▸ EXERCISE GOAL:
Leave every picture out, then reproduce the rest of the listing exactly.

-------- DATA PROVIDED

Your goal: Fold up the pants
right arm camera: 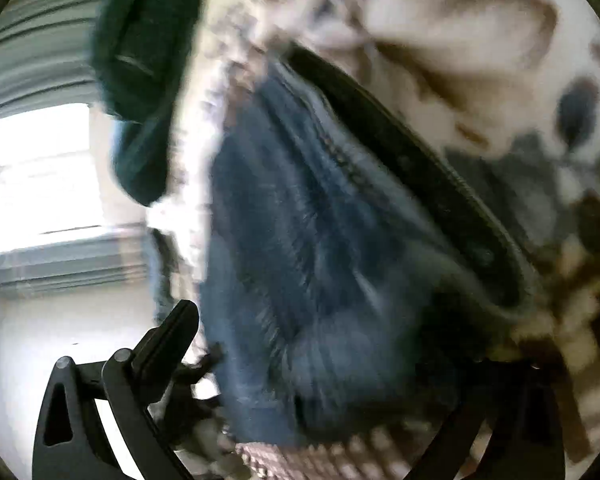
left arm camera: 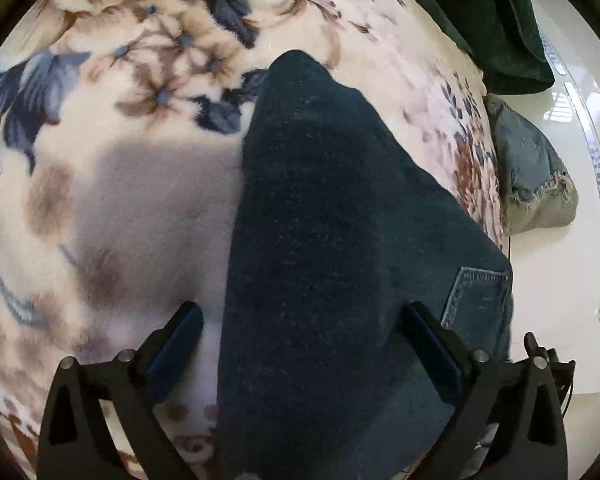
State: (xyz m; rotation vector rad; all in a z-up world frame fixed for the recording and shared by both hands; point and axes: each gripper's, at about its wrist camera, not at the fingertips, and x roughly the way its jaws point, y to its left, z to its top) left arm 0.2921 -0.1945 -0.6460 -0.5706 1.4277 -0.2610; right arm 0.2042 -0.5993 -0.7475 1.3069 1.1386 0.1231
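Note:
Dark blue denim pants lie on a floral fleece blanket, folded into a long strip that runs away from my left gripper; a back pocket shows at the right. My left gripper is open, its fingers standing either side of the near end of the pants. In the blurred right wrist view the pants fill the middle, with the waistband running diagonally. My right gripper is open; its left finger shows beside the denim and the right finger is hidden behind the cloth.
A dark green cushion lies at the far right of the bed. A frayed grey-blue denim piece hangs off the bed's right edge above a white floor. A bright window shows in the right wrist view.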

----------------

▸ ANSWER SPACE:
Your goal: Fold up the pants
right arm camera: 
left arm camera: 
State: (xyz m; rotation vector rad; all in a z-up world frame fixed for the recording and shared by both hands; point and axes: each gripper's, at about its wrist camera, not at the fingertips, and x roughly the way its jaws point, y to its left, z to its top) left arm 0.2921 -0.1945 -0.6460 -0.5706 1.4277 -0.2610; right arm 0.2042 -0.5993 -0.7475 1.3069 1.1386 0.1231
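Note:
Dark blue denim pants lie on a floral fleece blanket, folded into a long strip that runs away from my left gripper; a back pocket shows at the right. My left gripper is open, its fingers standing either side of the near end of the pants. In the blurred right wrist view the pants fill the middle, with the waistband running diagonally. My right gripper is open; its left finger shows beside the denim and the right finger is hidden behind the cloth.
A dark green cushion lies at the far right of the bed. A frayed grey-blue denim piece hangs off the bed's right edge above a white floor. A bright window shows in the right wrist view.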

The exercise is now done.